▶ **Data provided**
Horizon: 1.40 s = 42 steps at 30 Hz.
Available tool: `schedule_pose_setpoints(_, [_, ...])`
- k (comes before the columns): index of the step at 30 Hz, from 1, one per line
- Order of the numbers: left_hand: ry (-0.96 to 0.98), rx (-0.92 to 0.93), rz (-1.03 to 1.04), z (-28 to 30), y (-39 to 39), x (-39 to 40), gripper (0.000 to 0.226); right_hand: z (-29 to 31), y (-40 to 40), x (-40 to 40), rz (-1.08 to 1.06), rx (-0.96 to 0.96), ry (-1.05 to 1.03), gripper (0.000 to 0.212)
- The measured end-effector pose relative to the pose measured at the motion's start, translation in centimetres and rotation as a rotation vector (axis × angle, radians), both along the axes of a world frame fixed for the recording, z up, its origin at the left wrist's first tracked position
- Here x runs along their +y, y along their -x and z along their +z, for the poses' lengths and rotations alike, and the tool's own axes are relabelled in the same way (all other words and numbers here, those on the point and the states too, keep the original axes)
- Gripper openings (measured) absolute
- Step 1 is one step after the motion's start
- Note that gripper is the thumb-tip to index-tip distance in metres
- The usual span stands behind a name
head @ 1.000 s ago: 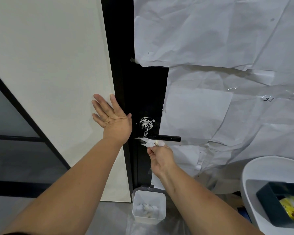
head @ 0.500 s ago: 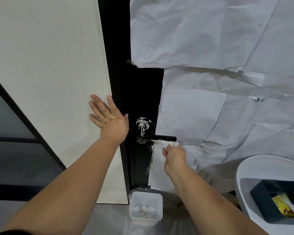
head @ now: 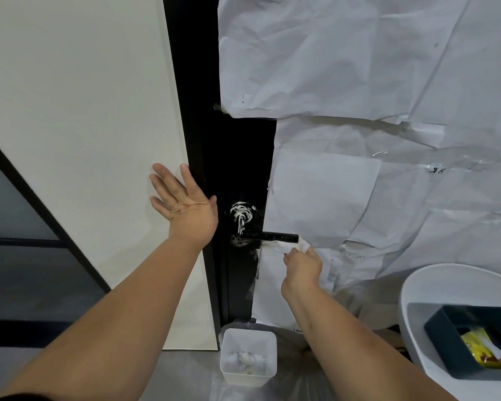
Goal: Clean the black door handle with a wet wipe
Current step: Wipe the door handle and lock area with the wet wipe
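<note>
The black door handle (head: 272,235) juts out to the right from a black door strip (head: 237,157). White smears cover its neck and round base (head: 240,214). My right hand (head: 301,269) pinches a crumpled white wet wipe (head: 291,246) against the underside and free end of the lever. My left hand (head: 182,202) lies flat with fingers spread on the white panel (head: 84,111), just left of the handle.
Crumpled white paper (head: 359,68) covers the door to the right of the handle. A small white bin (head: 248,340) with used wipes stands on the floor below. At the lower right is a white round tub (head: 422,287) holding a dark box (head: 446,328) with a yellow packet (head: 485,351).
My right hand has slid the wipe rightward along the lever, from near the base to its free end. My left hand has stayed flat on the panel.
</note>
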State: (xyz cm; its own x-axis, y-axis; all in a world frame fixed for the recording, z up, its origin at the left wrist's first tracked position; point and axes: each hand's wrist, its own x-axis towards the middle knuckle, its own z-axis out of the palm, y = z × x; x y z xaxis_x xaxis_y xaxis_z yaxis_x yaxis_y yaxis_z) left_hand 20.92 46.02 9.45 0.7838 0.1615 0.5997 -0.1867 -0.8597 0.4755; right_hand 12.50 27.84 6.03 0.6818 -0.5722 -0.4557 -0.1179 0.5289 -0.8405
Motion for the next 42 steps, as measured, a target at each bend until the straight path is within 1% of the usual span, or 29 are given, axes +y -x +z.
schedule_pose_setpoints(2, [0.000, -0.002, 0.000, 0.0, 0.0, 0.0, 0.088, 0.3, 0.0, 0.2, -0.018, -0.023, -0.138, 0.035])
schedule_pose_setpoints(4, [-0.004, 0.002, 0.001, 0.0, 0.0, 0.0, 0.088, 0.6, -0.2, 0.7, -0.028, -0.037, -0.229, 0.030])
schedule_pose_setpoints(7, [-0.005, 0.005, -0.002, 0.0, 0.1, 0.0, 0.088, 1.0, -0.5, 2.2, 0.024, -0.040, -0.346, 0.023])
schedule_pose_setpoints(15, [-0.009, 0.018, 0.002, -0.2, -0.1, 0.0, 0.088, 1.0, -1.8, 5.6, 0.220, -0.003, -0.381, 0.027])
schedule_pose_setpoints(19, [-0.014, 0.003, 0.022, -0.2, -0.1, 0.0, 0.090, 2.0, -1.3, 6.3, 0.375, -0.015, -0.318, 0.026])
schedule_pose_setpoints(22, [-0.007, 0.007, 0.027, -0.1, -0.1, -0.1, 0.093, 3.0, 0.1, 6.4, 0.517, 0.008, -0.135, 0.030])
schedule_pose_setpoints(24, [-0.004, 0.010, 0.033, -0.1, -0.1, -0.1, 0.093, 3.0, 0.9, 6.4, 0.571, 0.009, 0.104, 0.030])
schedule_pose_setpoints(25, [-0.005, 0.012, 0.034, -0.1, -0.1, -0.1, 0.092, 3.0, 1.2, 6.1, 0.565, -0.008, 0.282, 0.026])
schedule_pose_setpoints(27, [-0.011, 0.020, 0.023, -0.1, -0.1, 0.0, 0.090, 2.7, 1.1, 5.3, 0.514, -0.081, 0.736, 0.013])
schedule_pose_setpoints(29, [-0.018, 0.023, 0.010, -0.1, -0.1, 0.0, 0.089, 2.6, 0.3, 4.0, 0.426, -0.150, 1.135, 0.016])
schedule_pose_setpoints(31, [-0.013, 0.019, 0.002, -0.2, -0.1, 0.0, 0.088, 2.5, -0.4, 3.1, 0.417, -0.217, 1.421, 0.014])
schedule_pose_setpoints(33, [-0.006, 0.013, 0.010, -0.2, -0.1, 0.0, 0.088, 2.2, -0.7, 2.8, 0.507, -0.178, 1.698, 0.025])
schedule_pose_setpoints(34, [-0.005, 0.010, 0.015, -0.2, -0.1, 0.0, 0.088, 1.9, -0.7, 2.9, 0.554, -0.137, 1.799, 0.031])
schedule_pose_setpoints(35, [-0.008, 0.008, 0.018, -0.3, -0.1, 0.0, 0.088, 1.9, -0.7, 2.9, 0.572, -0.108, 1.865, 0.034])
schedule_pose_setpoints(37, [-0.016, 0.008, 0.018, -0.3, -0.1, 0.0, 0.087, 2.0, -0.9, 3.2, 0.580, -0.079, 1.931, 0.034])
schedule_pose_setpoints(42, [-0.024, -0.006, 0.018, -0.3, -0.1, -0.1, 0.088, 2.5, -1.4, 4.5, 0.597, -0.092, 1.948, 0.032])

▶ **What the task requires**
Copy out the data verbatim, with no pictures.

▶ **Completed exercise**
Horizon: 1.40 s = 42 steps at 30 Hz.
Available tool: `schedule_pose_setpoints(_, [_, ...])`
- k (comes before the columns): index of the step at 30 Hz, from 1, one per line
- Order of the numbers: left_hand: ry (-0.96 to 0.98), rx (-0.92 to 0.93), rz (-1.03 to 1.04), z (-28 to 30), y (-39 to 39), x (-39 to 40), gripper (0.000 to 0.226); right_hand: z (-29 to 31), y (-40 to 40), x (-40 to 40), rz (-1.08 to 1.06), rx (-0.96 to 0.96), ry (-1.05 to 1.03), gripper (0.000 to 0.212)
- The measured end-effector pose relative to the pose measured at the motion's start, translation in centimetres and rotation as a rotation vector (axis × angle, radians), both along the axes of a world frame fixed for the recording, z up, its origin at the left wrist's first tracked position
- Here x runs along their +y, y along their -x and z along their +z, for the poses' lengths and rotations alike, and the tool's own axes are relabelled in the same way (all other words and numbers here, those on the point and the states too, keep the original axes)
- Gripper openings (measured) absolute
- Step 1 is one step after the motion's start
- Note that gripper is the thumb-tip to index-tip distance in metres
- The usual span stands behind a name
head @ 1.000 s ago: 
head @ 0.500 s ago: 
head @ now: 
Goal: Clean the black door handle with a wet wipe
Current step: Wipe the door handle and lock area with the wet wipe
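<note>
The black door handle (head: 272,235) juts out to the right from a black door strip (head: 237,157). White smears cover its neck and round base (head: 240,214). My right hand (head: 301,269) pinches a crumpled white wet wipe (head: 291,246) against the underside and free end of the lever. My left hand (head: 182,202) lies flat with fingers spread on the white panel (head: 84,111), just left of the handle.
Crumpled white paper (head: 359,68) covers the door to the right of the handle. A small white bin (head: 248,340) with used wipes stands on the floor below. At the lower right is a white round tub (head: 422,287) holding a dark box (head: 446,328) with a yellow packet (head: 485,351).
My right hand has slid the wipe rightward along the lever, from near the base to its free end. My left hand has stayed flat on the panel.
</note>
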State: (xyz cm; its own x-axis, y-axis; all in a world frame fixed for the recording, z up, its origin at the left wrist's first tracked position; point and axes: each hand's wrist, its own x-axis towards the middle knuckle, its own z-axis out of the palm, y = z × x; x y z xaxis_x xaxis_y xaxis_z yaxis_x yaxis_y yaxis_z) left_hand 20.92 46.02 9.45 0.7838 0.1615 0.5997 -0.1867 -0.8597 0.4755; right_hand 12.50 27.84 6.03 0.6818 -0.5722 -0.4557 -0.1179 0.5289 -0.8405
Motion for the next 42 steps, as measured, a target at each bend until the straight path is within 1% of the usual span, or 29 are given, axes +y -x +z.
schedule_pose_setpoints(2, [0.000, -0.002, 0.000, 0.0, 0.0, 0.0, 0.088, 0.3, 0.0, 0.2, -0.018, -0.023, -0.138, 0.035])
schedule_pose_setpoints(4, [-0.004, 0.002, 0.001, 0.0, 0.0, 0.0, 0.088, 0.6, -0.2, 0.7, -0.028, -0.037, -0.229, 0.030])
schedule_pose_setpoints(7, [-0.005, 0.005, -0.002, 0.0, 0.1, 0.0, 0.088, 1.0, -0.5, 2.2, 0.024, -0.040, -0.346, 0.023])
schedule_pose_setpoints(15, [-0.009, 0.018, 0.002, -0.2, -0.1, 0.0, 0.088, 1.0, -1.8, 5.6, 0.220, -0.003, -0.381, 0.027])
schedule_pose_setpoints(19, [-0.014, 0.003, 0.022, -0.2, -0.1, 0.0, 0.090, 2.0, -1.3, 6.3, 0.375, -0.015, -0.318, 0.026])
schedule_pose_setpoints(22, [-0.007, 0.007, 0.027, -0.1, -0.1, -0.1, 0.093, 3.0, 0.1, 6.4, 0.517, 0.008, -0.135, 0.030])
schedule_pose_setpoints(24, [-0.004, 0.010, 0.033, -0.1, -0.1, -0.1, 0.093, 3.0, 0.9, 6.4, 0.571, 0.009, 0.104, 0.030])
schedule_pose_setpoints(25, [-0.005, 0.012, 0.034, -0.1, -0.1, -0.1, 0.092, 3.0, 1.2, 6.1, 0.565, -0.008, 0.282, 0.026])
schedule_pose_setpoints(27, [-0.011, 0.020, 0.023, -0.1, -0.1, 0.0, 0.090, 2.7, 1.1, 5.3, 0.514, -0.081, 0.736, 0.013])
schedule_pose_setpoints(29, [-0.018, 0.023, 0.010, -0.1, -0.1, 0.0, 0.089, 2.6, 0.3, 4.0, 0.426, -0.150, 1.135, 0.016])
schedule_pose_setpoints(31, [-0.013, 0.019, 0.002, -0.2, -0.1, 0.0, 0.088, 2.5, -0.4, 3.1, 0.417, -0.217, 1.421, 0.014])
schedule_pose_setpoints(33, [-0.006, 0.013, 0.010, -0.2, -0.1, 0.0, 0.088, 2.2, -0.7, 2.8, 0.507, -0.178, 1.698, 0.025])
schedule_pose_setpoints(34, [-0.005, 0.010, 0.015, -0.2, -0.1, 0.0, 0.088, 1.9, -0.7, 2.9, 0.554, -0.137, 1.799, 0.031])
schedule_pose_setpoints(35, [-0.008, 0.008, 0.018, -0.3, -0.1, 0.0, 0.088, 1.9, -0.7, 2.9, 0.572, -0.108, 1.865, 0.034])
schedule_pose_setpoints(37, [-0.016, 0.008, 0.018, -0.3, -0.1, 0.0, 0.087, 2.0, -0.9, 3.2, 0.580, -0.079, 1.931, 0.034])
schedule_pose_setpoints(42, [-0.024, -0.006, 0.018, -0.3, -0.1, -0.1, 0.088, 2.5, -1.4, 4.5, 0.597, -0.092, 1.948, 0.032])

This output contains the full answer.